論文 参考訳(メタデータ) (2022-08-18T18:32:48Z) - Exploring Chemical Space with Score-based Out-of-distribution Generation [57.15855198512551]
生成微分方程式(SDE)にアウト・オブ・ディストリビューション制御を組み込んだスコアベース拡散方式を提案する。
いくつかの新しい分子は現実世界の薬物の基本的な要件を満たしていないため、MOODは特性予測器からの勾配を利用して条件付き生成を行う。
我々はMOODがトレーニング分布を超えて化学空間を探索できることを実験的に検証し、既存の方法で見いだされた分子、そして元のトレーニングプールの上位0.01%までも生成できることを実証した。

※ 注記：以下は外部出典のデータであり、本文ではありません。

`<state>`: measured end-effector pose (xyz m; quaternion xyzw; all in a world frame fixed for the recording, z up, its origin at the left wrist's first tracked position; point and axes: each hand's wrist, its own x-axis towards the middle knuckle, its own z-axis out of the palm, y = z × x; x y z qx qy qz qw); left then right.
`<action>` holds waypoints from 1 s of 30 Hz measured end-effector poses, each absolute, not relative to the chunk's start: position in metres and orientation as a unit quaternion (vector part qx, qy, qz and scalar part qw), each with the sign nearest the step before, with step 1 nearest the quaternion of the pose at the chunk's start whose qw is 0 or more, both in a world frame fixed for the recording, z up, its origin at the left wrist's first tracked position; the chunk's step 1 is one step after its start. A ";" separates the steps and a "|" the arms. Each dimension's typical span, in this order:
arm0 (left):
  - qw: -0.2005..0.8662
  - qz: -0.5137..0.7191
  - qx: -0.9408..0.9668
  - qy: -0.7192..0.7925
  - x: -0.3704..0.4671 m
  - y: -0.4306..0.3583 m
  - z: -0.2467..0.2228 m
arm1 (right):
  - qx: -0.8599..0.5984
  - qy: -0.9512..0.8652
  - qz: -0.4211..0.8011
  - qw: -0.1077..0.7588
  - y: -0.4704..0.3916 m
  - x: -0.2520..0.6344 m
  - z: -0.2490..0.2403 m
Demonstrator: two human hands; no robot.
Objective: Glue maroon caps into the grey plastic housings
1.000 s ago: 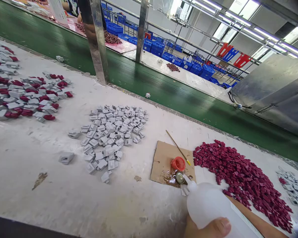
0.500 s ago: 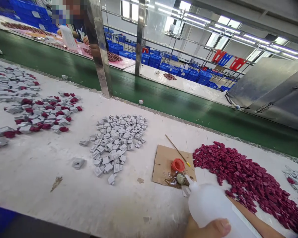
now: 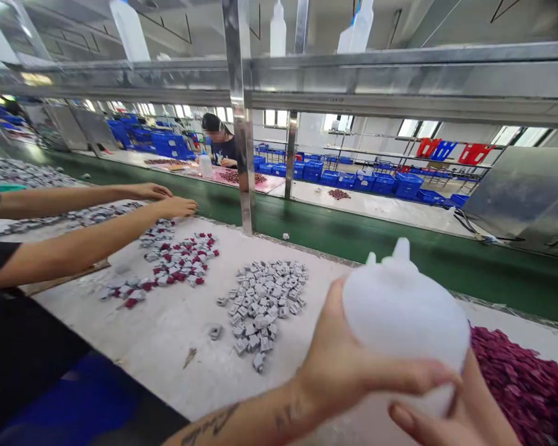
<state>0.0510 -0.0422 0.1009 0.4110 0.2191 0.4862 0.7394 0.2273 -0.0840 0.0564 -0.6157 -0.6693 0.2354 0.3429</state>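
A white plastic squeeze bottle [image 3: 407, 310] with a pointed nozzle stands nearly upright, close to the camera. My left hand [image 3: 339, 359] wraps round its left side, the thumb lying across the front. Lower down on the right, my right hand [image 3: 477, 409] also grips the bottle, its thumb showing near the base. Left of my hands, a pile of small grey blocks [image 3: 265, 303] lies on the white table [image 3: 167, 347], with one grey block [image 3: 215, 332] apart from it. Maroon pieces [image 3: 525, 378] are heaped to the right, partly hidden by the bottle and right hand.
At left, a co-worker's arms [image 3: 106, 229] reach over mixed grey and maroon pieces [image 3: 181, 260]. A green conveyor belt [image 3: 335, 229] runs behind the table. A metal post [image 3: 244, 124] and overhead shelf [image 3: 400, 80] with bottles stand ahead. Another person [image 3: 221, 145] sits across the belt.
The bottle has been lifted from beside the cardboard and turned nozzle up, closer to the camera. My view has tilted up and left, bringing a co-worker's arms into sight; the cardboard no longer shows.
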 end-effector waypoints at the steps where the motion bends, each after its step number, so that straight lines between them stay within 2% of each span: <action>1: 0.692 0.513 0.451 0.235 0.041 -0.028 0.109 | -0.577 -0.672 0.259 0.385 -0.065 0.213 0.065; 3: 0.596 0.567 0.499 0.271 0.021 0.003 0.120 | -0.489 -0.706 0.271 0.435 -0.025 0.187 0.081; 7: 0.439 0.640 0.517 0.362 -0.019 0.073 0.120 | -0.487 -0.755 0.268 0.348 0.045 0.168 0.083; 13: 0.269 0.666 0.492 0.492 -0.077 0.176 0.083 | -0.513 -0.758 0.313 0.256 0.112 0.174 0.027; 22: 0.210 0.638 0.484 0.561 -0.122 0.234 0.025 | -0.465 -0.768 0.348 0.272 0.175 0.138 -0.035; 26: 0.222 0.601 0.504 0.580 -0.135 0.221 0.005 | -0.448 -0.765 0.382 0.262 0.160 0.129 -0.045; 30: 0.263 0.532 0.525 0.610 -0.147 0.171 -0.021 | -0.448 -0.752 0.421 0.237 0.140 0.127 -0.042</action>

論文 参考訳(メタデータ) (2022-06-06T06:17:11Z) - Chemical-Reaction-Aware Molecule Representation Learning [88.79052749877334]
本稿では,化学反応を用いて分子表現の学習を支援することを提案する。
本手法は,1) 埋め込み空間を適切に整理し, 2) 分子埋め込みの一般化能力を向上させるために有効であることが証明された。
実験結果から,本手法は様々なダウンストリームタスクにおける最先端性能を実現することが示された。
論文 参考訳(メタデータ) (2021-09-21T00:08:43Z)
関連論文リストは本サイト内にある論文のタイトル・アブストラクトから自動的に作成しています。
指定された論文の情報です。
本サイトの運営者は本サイト(すべての情報・翻訳含む)の品質を保証せず、本サイト(すべての情報・翻訳含む)を使用して発生したあらゆる結果について一切の責任を負いません。